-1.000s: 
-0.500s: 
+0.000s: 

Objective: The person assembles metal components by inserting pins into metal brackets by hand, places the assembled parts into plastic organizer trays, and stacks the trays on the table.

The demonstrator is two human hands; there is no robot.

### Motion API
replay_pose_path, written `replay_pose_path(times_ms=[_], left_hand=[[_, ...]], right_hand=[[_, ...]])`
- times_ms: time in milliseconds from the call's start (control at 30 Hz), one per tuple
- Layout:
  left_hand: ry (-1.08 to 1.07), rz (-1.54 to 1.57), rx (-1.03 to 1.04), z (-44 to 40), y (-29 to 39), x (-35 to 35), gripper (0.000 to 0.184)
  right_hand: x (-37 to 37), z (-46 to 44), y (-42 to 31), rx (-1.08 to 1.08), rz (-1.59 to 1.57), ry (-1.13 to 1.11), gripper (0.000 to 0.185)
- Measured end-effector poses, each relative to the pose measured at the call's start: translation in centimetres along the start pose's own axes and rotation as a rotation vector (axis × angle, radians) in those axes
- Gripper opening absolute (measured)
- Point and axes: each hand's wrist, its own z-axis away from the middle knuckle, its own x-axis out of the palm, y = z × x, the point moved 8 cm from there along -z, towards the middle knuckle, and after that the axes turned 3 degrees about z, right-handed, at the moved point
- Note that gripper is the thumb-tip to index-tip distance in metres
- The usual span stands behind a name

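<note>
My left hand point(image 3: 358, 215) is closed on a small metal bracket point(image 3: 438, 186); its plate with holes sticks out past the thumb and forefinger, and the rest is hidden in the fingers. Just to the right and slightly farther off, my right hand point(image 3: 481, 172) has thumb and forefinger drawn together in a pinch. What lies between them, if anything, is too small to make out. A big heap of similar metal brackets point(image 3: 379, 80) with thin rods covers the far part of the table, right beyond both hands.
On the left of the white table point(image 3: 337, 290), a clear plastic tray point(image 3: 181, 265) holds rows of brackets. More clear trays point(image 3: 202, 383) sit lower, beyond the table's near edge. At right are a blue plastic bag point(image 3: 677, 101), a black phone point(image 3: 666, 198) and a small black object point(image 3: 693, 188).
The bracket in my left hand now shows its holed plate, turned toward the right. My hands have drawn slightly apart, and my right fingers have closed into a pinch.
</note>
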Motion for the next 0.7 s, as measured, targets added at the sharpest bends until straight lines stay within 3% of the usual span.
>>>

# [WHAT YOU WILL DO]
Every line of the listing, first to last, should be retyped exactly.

# [TASK ANSWER]
-1.000s: 
-0.500s: 
+0.000s: 

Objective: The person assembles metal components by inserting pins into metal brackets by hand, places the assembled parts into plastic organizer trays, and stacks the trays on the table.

The demonstrator is two human hands; there is no robot.

### Motion API
replay_pose_path, written `replay_pose_path(times_ms=[_], left_hand=[[_, ...]], right_hand=[[_, ...]])`
- times_ms: time in milliseconds from the call's start (control at 30 Hz), one per tuple
- Layout:
  left_hand: ry (-1.08 to 1.07), rz (-1.54 to 1.57), rx (-1.03 to 1.04), z (-44 to 40), y (-29 to 39), x (-35 to 35), gripper (0.000 to 0.184)
  right_hand: x (-37 to 37), z (-46 to 44), y (-42 to 31), rx (-1.08 to 1.08), rz (-1.59 to 1.57), ry (-1.13 to 1.11), gripper (0.000 to 0.185)
- Measured end-effector poses, each relative to the pose measured at the call's start: translation in centimetres along the start pose's own axes and rotation as a rotation vector (axis × angle, radians) in those axes
- Gripper opening absolute (measured)
- Point and axes: each hand's wrist, its own z-axis away from the middle knuckle, its own x-axis out of the palm, y = z × x, the point moved 8 cm from there along -z, towards the middle knuckle, and after that the axes turned 3 degrees about z, right-handed, at the moved point
- Note that gripper is the thumb-tip to index-tip distance in metres
- The usual span stands behind a name

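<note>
My left hand point(image 3: 358, 215) is closed on a small metal bracket point(image 3: 438, 186); its plate with holes sticks out past the thumb and forefinger, and the rest is hidden in the fingers. Just to the right and slightly farther off, my right hand point(image 3: 481, 172) has thumb and forefinger drawn together in a pinch. What lies between them, if anything, is too small to make out. A big heap of similar metal brackets point(image 3: 379, 80) with thin rods covers the far part of the table, right beyond both hands.
On the left of the white table point(image 3: 337, 290), a clear plastic tray point(image 3: 181, 265) holds rows of brackets. More clear trays point(image 3: 202, 383) sit lower, beyond the table's near edge. At right are a blue plastic bag point(image 3: 677, 101), a black phone point(image 3: 666, 198) and a small black object point(image 3: 693, 188).
The bracket in my left hand now shows its holed plate, turned toward the right. My hands have drawn slightly apart, and my right fingers have closed into a pinch.
</note>
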Motion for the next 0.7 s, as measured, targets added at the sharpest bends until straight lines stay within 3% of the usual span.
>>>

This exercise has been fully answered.